Leaders of the G8 leading industrialized nations called on Saleh to step down during their two-day summit in France, but analysts said global powers have little leverage in fractious and isolated Yemen.

Tribal allegiances are the most powerful element of Yemen's volatile social fabric and the fighting already appears to be playing out along tribal lines.


At least 100 Yemenis were killed in Sanaa in the fifth day of fighting since the collapse of an agreement mediated by Gulf Arab neighbors for Saleh to bow to widespread demands to step down after four months of unrest.

The fighting, pitting Saleh's security forces against members of the Hashed tribe led by Sadeq al-Ahmar, was the bloodiest since protests began in January, leaving the capital divided between the two sides.

Machinegun fire rattled across the city and sporadic explosions were heard near the protest site, where thousands of people demanding Saleh's departure are still camped.

The Yemeni protest movement was born out of the "Arab Spring" that led to the overthrow of the longstanding autocratic leaders of Egypt and Tunisia, and has used social media sites including Facebook and Twitter to rally support.

Ahmar tribal leaders have thrown their weight behind the protesters, but the recent fighting has ignored the commitment to peaceful demonstrations of the protesters, many of whom are skeptical about the methods of both sides in the armed conflict.

Some of the Ahmar brothers, who support the Islamist opposition party Islah, have been part of previous governments.

"Saleh and his forces and the al-Ahmar tribe cannot make the civilian state that the protesters want.

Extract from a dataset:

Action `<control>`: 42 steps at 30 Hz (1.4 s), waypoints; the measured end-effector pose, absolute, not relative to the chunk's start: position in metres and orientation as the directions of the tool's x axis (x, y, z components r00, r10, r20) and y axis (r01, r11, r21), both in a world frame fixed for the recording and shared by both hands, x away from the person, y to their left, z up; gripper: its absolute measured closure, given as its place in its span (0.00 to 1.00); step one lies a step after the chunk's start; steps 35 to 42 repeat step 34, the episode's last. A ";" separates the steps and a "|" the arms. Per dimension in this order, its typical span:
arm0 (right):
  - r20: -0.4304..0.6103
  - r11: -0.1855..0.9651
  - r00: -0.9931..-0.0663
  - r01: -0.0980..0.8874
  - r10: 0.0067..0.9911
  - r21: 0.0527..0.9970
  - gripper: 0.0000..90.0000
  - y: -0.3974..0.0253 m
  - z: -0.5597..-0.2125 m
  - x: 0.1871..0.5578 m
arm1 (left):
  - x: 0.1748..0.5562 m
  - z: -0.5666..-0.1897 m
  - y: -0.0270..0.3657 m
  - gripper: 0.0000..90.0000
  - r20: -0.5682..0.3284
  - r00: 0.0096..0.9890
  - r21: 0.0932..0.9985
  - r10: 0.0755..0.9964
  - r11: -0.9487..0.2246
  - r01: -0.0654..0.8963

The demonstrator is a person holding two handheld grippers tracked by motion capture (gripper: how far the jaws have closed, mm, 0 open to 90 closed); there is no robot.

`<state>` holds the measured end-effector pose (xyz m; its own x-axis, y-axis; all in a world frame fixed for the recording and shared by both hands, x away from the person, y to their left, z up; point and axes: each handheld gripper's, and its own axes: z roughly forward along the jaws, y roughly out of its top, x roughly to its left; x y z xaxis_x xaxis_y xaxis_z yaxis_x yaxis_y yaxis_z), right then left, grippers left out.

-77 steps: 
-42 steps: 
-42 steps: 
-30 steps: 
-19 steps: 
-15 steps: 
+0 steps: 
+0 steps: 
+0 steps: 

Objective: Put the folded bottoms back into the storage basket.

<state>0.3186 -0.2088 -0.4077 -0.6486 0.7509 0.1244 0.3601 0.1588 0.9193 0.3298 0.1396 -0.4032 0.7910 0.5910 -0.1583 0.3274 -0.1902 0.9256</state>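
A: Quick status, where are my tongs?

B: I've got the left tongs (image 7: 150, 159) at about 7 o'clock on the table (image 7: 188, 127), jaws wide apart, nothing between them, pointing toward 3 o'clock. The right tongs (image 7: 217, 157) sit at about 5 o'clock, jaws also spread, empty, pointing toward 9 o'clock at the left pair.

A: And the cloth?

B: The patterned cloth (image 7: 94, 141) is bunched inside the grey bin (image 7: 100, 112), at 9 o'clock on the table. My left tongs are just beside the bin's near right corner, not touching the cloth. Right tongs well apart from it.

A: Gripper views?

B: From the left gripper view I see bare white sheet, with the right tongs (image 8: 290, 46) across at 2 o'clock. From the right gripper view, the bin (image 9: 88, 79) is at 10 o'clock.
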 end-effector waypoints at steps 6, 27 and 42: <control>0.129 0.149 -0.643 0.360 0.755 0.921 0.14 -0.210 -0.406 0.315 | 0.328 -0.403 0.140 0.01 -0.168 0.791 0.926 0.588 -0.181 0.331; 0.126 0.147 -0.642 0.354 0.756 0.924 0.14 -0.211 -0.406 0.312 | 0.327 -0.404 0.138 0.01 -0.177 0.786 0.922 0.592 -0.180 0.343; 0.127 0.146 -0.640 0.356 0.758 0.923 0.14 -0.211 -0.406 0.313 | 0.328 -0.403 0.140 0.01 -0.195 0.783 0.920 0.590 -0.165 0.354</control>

They stole the limelight of the revolution and undermined it with their fighting," said Ali Mohammed Subaihy, a doctor.

Government forces have closed the roads surrounding the capital to keep out tribes trying to reinforce the Ahmars.

Dozens of armed men believed to be from al Qaeda stormed into the city of Zinjibar in the southern flashpoint province of Abyan, chasing out security forces and setting off blasts in several buildings, residents said.

The army withdrew from Zinjibar after a battle with militants in March, but later regained control.

Saleh has said his removal would be a boon to al Qaeda but the opposition, which includes the Islamist party, accuses him of exploiting militancy to keep his foreign backing and argues that it would be better placed to fight al Qaeda.

The United States, which long treated Saleh as an ally against al Qaeda, also said it now wants him to go.

Saleh said on Wednesday he would not bow to international "dictates" to step down and leave Yemen.

Saleh's attempts to stop the protests by force have so far claimed the lives of 260 people.


ronmorgen said...

"There are worries that Yemen, already on the brink of financial ruin, could become a failed state that would undermine regional security and pose a serious risk to its neighbor Saudi Arabia"

What I'm worried about is us trying to do something about it which always ends up resulting in a real situation that is worse than the original fear.

ronmorgen said...

The anti-Christ liberals are always worrying about something for which they must organize “us” to do something, which always costs “us” a bundle, and creates a bigger problem.